• **Task objective**
Exact reproduction of the listing is required. Pictures are not reproduced.

• **Given material**
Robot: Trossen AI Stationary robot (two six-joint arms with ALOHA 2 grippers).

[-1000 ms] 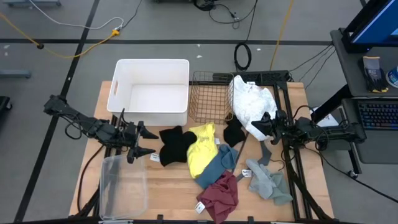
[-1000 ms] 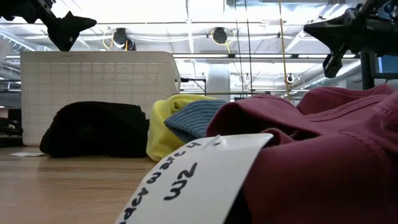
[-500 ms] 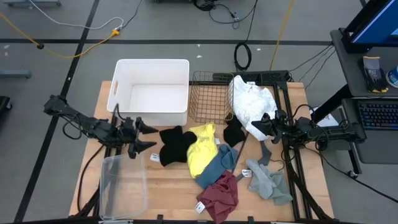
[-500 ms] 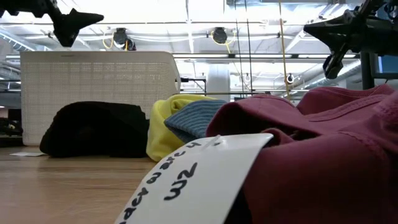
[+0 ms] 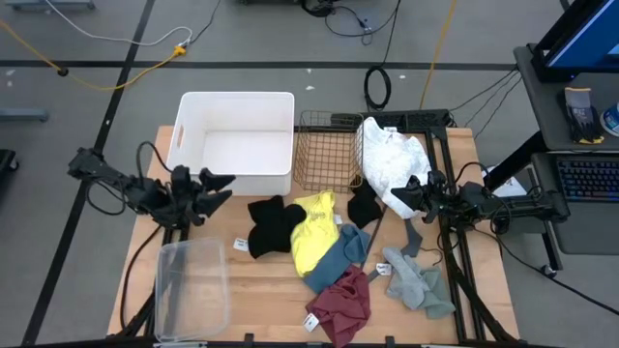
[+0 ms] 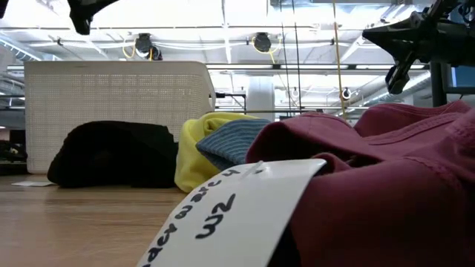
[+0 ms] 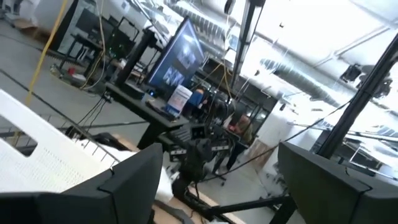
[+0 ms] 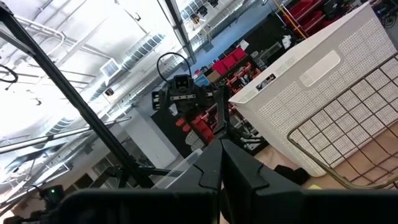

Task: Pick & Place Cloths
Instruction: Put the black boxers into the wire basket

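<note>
From above, the cloths (image 5: 324,246) lie heaped mid-table: limp, light, best pinched at a raised fold. The left gripper (image 5: 218,188) hangs spread and empty beside the white bin (image 5: 235,104); the right gripper (image 5: 418,192), pinched closed, sits by the white garment (image 5: 387,159). At table level, a tag (image 6: 230,208) reads roughly "2M".

Low view: your maroon cloth (image 6: 386,185) runs off the frame and hides the bench's right side; its tag (image 6: 223,215) is cropped, text unreadable.
</note>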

• **Solution for this problem**
Robot: Trossen AI Stationary robot (two six-joint arms with ALOHA 2 grippers).

[-1000 ms] 
[-1000 ms] 
[-500 ms] 
[-500 ms] 
[+0 ms] 
[+0 ms] 
[+0 ms] 
[+0 ms] 

Task: Pick & Place Cloths
Instruction: Put the black boxers into the wire basket

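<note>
From above, the cloths (image 5: 324,246) lie heaped mid-table: limp, light, best pinched at a raised fold. The left gripper (image 5: 218,188) hangs spread and empty beside the white bin (image 5: 235,104); the right gripper (image 5: 418,192), pinched closed, sits by the white garment (image 5: 387,159). At table level, a tag (image 6: 230,208) reads roughly "2M".

Low view: your maroon cloth (image 6: 386,185) runs off the frame and hides the bench's right side; its tag (image 6: 223,215) is cropped, text unreadable.
</note>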

The output for this exercise is finished.